* **About this exercise**
Search the listing below, and show each line that includes the word "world".

* **Source data**
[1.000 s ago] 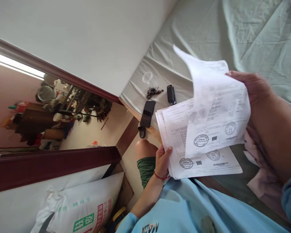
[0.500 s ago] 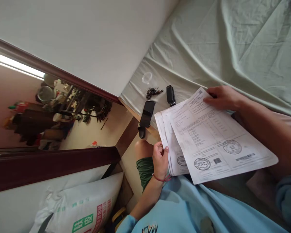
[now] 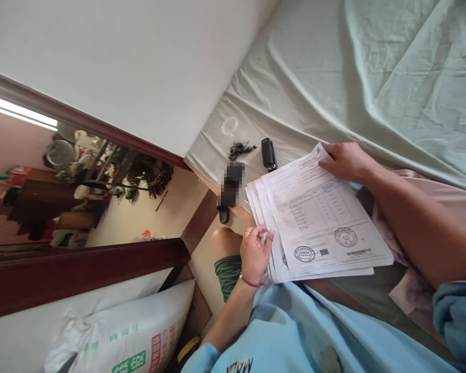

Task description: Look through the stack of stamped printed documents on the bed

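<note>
Soft, even daylight, a bright glaring strip at far left, tilted wide-angle view, one small pixelated patch mid-frame.

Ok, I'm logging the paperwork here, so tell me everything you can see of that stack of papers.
The stack of papers is white printed sheets, fanned slightly so several edges show. The top sheet carries tables of text, two round stamps and a barcode, too small to read. It lies flat at the edge of the bed. The left hand grips its near edge; the right hand presses its far corner.
</note>
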### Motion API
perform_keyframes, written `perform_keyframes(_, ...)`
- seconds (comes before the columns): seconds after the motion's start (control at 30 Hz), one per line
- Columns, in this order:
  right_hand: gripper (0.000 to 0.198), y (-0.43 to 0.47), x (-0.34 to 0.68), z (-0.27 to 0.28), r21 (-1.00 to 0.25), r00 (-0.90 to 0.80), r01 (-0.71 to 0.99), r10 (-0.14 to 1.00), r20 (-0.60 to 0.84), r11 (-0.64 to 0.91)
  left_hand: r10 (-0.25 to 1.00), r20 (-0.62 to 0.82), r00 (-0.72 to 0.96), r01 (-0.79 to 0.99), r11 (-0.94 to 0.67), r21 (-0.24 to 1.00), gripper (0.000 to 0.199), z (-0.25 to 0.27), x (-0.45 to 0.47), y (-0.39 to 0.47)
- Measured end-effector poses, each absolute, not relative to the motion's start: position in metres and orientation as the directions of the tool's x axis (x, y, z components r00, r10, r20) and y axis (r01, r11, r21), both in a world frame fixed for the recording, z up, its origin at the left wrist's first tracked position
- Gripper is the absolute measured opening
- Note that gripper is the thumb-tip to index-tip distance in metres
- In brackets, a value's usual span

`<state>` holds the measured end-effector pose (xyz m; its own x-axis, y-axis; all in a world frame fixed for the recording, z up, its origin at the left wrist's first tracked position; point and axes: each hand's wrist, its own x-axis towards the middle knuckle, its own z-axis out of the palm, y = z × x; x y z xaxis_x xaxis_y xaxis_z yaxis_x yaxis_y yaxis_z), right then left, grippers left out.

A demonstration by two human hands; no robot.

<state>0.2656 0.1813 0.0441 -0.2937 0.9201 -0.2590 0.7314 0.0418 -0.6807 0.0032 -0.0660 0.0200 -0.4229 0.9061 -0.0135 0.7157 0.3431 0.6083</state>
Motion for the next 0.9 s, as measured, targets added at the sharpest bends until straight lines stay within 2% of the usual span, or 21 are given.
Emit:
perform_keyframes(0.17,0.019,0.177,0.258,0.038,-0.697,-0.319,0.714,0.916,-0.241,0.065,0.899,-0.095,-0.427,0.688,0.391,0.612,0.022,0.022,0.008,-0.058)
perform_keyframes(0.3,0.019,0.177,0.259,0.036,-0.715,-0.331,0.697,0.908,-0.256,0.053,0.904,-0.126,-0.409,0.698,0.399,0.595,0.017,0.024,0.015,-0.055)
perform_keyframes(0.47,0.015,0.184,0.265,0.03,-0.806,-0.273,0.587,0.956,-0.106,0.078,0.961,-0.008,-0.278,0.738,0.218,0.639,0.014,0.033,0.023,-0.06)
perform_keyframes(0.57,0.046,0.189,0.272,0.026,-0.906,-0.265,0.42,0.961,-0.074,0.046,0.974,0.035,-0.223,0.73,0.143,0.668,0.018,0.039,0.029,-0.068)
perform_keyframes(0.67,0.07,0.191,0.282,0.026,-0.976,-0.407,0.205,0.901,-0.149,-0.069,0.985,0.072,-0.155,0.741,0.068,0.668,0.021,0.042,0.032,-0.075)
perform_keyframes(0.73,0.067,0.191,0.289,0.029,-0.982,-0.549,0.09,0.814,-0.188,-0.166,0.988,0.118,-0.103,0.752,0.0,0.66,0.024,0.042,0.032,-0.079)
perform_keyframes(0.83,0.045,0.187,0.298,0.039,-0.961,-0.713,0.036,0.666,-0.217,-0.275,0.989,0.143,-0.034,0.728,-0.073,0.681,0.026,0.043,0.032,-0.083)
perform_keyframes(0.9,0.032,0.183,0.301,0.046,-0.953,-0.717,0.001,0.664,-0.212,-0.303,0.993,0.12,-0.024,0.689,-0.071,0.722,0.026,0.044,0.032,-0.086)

* **Expected answer**
- Measured end-effector poses, each absolute, not relative to the motion's start: position in metres and orientation as the directions of the tool's x axis (x, y, z components r00, r10, r20) and y axis (r01, r11, r21), both in a world frame fixed for the recording, z up, its origin at the left wrist's first tracked position
`<state>` holds the measured end-effector pose (xyz m; its own x-axis, y-axis; all in a world frame fixed for the recording, z up, its origin at the left wrist's first tracked position; point and axes: each hand's wrist, its own x-axis towards the middle knuckle, its own z-axis out of the palm, y = z × x; x y z xaxis_x xaxis_y xaxis_z yaxis_x yaxis_y yaxis_z), right then left, grippers left out.

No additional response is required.